Mother and daughter did not speak for six months after Amy Tan left the Baptist college her mother had selected for her to follow her boyfriend to San Jose City College. Tan further defied her mother by abandoning the pre-med course her mother had urged to pursue the study of English and linguistics. She received her bachelor's and master's degrees in these fields at San Jose State University. In 1974, she and her boyfriend, Louis DeMattei were married. They were later to settle in San Francisco.

DeMattei, an attorney, took up the practice of tax law, while Tan studied for a doctorate in linguistics, first at the University of California at Santa Cruz, later at Berkeley. By this time, she had developed an interest in the problems of the developmentally disabled. She left the doctoral program in 1976 and took a job as a language development consultant to the Alameda County Association for Retarded Citizens and later directed a training project for developmentally disabled children.

With a partner, she started a business writing firm, providing speeches for salesmen and executives for large corporations. After a dispute with her partner, who believed she should give up writing to concentrate on the management side of the business, she became a full-time freelance writer. Among her business works, written under non-Chinese-sounding pseudonyms, were a 26-chapter booklet called ""Telecommunications and You,"" produced for IBM.

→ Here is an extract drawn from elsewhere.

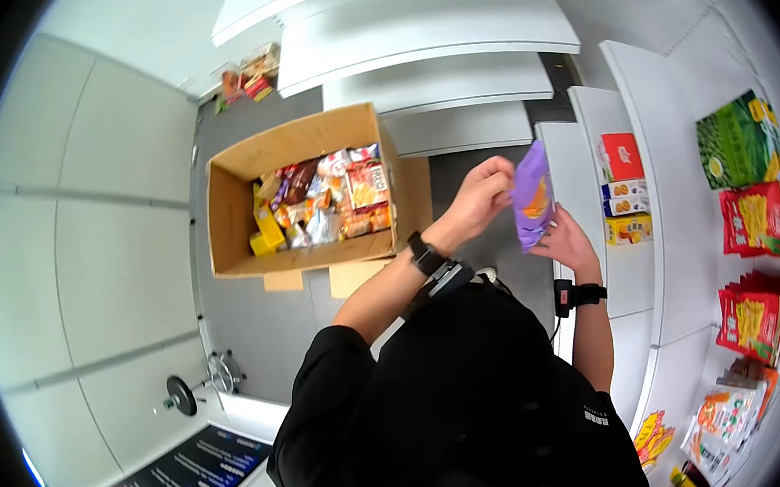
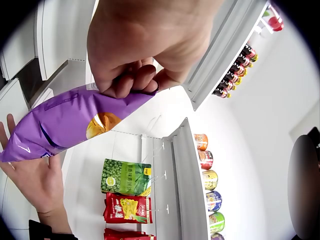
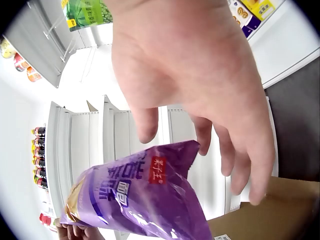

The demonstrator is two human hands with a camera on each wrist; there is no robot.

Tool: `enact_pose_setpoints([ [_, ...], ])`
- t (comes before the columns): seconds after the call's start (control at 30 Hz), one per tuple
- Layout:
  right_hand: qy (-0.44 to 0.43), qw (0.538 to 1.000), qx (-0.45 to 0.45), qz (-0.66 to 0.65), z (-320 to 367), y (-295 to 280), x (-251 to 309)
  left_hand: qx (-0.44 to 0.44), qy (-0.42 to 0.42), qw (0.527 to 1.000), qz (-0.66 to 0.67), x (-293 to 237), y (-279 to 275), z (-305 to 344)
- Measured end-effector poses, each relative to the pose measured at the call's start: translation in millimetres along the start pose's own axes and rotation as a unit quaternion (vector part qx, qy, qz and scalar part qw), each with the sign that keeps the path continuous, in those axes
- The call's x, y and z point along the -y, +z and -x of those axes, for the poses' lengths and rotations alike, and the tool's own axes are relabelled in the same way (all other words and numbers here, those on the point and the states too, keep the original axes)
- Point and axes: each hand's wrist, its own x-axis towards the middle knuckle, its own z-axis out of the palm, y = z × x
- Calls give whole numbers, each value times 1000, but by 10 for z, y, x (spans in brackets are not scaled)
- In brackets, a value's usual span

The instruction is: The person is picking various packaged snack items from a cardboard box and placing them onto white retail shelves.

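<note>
Beside white shelves (image 1: 626,271), purple bag (image 1: 531,198) in midair; left hand (image 1: 483,198) grips one end, fingers curled; right hand (image 1: 569,240) at other end, fingers loose, contact unclear; open cardboard carton (image 1: 227,210) nearby.

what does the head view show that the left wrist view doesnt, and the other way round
Only the head view: the open cardboard box of packaged snacks and the dark sign. Only the left wrist view: the row of dark bottles and the row of colourful containers. Both: the purple bag, left hand, right hand and green bag.
</note>
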Motion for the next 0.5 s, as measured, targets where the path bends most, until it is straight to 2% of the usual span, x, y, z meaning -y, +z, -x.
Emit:
enact_pose_setpoints([
  [0.07,-1,999,39,4,-17,5,-18,0,1,1000,1,-2,44,-3],
  [0.23,-16,997,71,-31,-130,19,-35,8,2,1000,-13,47,-39,-62],
  [0.33,-34,994,78,-72,-216,-128,-2,-42,-10,995,-90,5,-26,-60],
  [0.5,-146,983,22,-108,-104,-71,227,-14,-9,987,-159,60,-230,-271],
])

Amy Tan prospered as a business writer. After a few years in business for herself, she had saved enough money to buy a house for her mother. She and her husband lived well on their double income, but the harder Tan worked at her business, the more dissatisfied she became. The work had become a compulsive habit and she sought relief in creative efforts. She studied jazz piano, hoping to channel the musical training forced on her by her parents in childhood into a more personal expression. She also began to write fiction.

Her first story ""Endgame,"" won her admission to the Squaw Valley writer's workshop taught by novelist Oakley Hall. The story appeared in FM, literary magazine, and was reprinted in Seventeen. A literary agent, Sandra Dijkstra, was impressed enough with Tan's second story ""Waiting Between the Trees,"" to take her on as a client. Dijkstra encouraged Tan to complete an entire volume of stories.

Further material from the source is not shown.